L’analyse, menée par les chercheurs du centre d’information Glazer du JPPI, s’appuie sur plus de 1 100 déclarations officielles prononcées par Guterres entre 2017, début de son mandat, et avril 2026. Ces prises de position, issues de conférences de presse et de publications officielles de l’ONU, ont été comparées à celles concernant d’autres pays régulièrement accusés de violations des droits humains, dont l’Iran, la Chine, la Russie, la Corée du Nord et le Qatar.
Selon les résultats, Israël est le pays le plus fréquemment mentionné par le secrétaire général, avec un écart significatif par rapport aux autres États analysés. Le volume de déclarations le concernant dépasse même celui de puissances majeures comme la Russie et serait près de trois fois supérieur à celui de l’Iran.
L’étude ne s’arrête pas à la quantité. Elle analyse également le ton des déclarations à l’aide d’outils de « sentiment analysis ». Résultat : plus de la moitié des propos concernant Israël sont jugés négatifs, un taux supérieur à celui observé pour tous les autres pays étudiés.
À titre de comparaison, les déclarations concernant l’Iran sont majoritairement neutres, avec même davantage de propos positifs que négatifs. Concernant la Chine, aucune déclaration négative n’a été relevée, tandis que le Qatar bénéficie d’un traitement particulièrement favorable. Même les critiques adressées à la Russie restent, selon l’étude, moins nombreuses et moins marquées que celles visant Israël.
Les chercheurs soulignent également une aggravation progressive du ton critique à l’égard d’Israël au fil des années, notamment depuis le début du conflit déclenché après les attaques du 7 octobre. Certes, António Guterres a à plusieurs reprises affirmé le droit d’Israël à exister et à se défendre, condamné les attaques du 7 octobre, rencontré des familles d’otages et appelé à leur libération. Mais selon l’analyse qualitative de ses déclarations, ces prises de position sont systématiquement suivies - ou rapidement supplantées - par des critiques à l’encontre de la politique israélienne.

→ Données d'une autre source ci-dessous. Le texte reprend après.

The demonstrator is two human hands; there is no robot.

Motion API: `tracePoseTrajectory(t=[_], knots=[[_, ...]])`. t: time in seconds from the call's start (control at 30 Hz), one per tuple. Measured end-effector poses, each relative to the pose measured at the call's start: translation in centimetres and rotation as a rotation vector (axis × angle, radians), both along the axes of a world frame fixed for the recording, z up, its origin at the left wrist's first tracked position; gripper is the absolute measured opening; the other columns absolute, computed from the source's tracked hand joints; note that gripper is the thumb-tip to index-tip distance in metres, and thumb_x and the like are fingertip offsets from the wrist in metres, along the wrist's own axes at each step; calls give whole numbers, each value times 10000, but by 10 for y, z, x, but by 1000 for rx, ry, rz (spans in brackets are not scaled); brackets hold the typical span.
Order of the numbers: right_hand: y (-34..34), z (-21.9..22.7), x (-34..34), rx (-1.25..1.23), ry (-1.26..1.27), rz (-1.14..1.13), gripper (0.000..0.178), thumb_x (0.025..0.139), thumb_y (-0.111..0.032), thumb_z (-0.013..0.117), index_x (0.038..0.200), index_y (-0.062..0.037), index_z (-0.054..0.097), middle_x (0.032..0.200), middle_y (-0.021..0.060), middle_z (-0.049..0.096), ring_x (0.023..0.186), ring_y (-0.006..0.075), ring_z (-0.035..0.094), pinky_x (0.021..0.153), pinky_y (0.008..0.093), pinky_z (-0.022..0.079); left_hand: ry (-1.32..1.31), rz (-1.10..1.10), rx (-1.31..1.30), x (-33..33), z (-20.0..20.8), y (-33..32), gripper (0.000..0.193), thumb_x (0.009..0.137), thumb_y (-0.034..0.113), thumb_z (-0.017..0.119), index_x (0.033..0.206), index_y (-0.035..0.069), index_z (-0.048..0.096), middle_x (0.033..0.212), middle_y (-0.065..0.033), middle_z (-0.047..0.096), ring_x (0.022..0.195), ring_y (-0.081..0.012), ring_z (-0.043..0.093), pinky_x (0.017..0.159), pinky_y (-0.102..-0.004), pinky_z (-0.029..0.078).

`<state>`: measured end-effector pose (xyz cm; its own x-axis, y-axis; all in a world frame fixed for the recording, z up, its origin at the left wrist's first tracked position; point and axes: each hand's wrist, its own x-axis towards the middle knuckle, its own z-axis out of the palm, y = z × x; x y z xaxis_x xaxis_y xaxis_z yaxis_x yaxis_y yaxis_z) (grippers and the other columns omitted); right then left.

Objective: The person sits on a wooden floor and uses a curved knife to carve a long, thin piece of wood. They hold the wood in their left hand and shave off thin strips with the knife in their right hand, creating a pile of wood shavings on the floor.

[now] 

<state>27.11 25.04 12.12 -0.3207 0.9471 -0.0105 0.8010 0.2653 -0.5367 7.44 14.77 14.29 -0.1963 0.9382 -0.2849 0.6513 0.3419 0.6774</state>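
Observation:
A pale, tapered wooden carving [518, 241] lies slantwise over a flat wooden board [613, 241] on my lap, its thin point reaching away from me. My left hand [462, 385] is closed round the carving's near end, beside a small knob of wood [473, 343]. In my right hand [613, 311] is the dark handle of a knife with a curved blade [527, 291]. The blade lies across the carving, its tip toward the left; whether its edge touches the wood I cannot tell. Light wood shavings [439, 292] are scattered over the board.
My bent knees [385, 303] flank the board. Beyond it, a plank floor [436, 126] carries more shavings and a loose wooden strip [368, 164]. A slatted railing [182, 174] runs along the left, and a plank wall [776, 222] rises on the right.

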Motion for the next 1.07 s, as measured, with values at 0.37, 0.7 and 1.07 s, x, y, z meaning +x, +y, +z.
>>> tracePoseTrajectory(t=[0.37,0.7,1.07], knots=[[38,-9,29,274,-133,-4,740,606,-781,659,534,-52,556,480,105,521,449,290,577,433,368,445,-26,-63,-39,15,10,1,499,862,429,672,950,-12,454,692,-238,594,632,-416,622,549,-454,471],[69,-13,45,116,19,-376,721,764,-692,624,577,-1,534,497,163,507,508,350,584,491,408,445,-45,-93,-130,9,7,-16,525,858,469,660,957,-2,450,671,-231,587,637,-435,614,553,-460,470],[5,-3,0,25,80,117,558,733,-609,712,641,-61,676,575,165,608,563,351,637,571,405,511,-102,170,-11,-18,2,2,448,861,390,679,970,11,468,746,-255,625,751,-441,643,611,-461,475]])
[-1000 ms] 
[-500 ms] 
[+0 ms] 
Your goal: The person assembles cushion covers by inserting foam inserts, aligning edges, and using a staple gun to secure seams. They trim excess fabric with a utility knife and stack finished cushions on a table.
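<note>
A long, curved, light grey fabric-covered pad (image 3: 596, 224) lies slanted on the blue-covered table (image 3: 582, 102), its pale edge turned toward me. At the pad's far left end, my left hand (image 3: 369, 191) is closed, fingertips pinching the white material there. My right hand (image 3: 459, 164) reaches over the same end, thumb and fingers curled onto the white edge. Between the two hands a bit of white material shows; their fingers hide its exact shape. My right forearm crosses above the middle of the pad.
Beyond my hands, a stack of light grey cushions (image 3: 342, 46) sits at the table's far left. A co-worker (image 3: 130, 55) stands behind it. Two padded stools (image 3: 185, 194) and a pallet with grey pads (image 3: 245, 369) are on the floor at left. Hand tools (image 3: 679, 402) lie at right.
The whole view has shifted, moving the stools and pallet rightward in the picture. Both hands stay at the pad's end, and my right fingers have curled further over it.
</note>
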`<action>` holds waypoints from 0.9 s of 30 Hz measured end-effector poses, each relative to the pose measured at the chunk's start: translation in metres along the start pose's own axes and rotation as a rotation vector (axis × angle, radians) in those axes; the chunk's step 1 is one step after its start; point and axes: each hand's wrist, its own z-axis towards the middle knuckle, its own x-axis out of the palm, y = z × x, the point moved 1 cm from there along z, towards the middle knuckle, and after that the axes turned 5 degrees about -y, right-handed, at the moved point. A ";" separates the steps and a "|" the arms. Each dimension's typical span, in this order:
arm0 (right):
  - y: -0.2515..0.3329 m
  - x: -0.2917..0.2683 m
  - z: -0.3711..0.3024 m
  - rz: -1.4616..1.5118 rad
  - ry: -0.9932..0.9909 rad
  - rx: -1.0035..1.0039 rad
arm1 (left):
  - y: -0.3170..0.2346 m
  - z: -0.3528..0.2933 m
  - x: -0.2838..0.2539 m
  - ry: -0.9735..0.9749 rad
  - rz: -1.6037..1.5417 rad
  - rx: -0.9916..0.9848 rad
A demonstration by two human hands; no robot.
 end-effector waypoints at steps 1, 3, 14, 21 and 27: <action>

Ainsi, le 13 octobre 2023, quelques jours après les attaques du Hamas, le secrétaire général évoquait d’emblée « un nouveau niveau dangereux de détérioration de la situation à Gaza », consacrant l’essentiel de son intervention aux conséquences des opérations israéliennes, malgré une condamnation du terrorisme jugée brève. Dans une autre déclaration, en janvier 2024, il qualifiait les opérations israéliennes à Gaza de « campagne de destruction la plus intense » depuis son entrée en fonction et en août 2025, il accusait directement Israël de frappes ayant touché des civils, du personnel médical et des journalistes, évoquant un « catalogue infini d’horreurs », avec une référence limitée aux otages et aux attaques à l’origine du conflit.